Elles utilisent également des critères objectifs : mesure d'une raideur articulaire, à l'aide d'un rapporteur par exemple, estimation d'un déficit musculaire, notamment grâce à des positions types ou à un ergomètre, évaluation d'un trouble fonctionnel, comme un trouble de la marche, à l'aide d'une plate-forme enregistrant les forces développées par le patient...
La kinésithérapie active fait appel à différentes techniques de tonification des muscles, qu'ils soient paralysés ou sidérés (ne répondant plus à la volonté en l'absence de lésion neuromusculaire).
Elle utilise des exercices musculaires aidés (par exemple en piscine ou à l'aide de suspensions) ou, au contraire, avec résistance (charges directes, résistance manuelle) ; elle recourt également à des techniques de contrôle de la posture ou du geste (rééducation sensorimotrice ou proprioceptive) consistant à stimuler les récepteurs situés dans les articulations, les tendons ou les muscles pour améliorer de façon automatique une position (sujet atteint de scoliose, par exemple) ou un mouvement anormal (instabilité de la cheville après une entorse, par exemple).
La kinésithérapie passive comprend des techniques manuelles et instrumentales.

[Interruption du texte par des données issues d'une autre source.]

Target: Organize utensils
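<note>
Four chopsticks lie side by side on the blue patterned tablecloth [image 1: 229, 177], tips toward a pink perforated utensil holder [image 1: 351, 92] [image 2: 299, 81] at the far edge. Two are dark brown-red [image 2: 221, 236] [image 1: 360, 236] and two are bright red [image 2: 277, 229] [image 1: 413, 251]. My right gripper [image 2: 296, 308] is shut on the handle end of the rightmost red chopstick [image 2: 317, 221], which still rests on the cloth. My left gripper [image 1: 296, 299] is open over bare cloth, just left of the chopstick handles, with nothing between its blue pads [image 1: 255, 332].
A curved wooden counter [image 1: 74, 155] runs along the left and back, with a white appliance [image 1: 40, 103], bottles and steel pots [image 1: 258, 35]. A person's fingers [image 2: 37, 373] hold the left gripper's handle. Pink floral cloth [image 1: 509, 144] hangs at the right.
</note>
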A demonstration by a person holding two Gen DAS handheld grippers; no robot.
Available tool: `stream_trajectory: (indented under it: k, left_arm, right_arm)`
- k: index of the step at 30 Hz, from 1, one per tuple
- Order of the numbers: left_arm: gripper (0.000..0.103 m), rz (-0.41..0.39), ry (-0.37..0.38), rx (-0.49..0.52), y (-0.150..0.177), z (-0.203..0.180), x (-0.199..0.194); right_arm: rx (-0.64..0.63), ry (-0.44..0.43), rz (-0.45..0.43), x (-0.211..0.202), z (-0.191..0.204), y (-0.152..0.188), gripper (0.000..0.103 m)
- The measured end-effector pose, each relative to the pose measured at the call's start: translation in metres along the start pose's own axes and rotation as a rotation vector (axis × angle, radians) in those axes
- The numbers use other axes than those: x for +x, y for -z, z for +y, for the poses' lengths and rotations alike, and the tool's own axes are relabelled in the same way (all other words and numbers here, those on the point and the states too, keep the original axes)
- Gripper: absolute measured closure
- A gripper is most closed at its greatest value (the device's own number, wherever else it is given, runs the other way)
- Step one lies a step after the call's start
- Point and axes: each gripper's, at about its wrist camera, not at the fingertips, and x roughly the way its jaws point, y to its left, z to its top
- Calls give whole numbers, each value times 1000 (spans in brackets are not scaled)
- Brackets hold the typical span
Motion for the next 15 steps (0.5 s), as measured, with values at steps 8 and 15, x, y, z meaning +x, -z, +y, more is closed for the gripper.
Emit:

Elle vise à mobiliser de façon méthodique et spécifique tissus (massages), articulations (mobilisations passives, tractions, postures articulaires) ou muscles (étirements myotendineux) pour leur restituer élasticité, mobilité et plasticité et lutter contre les raideurs, les rétractions ou les déformations, par exemple au décours d'une hémiplégie.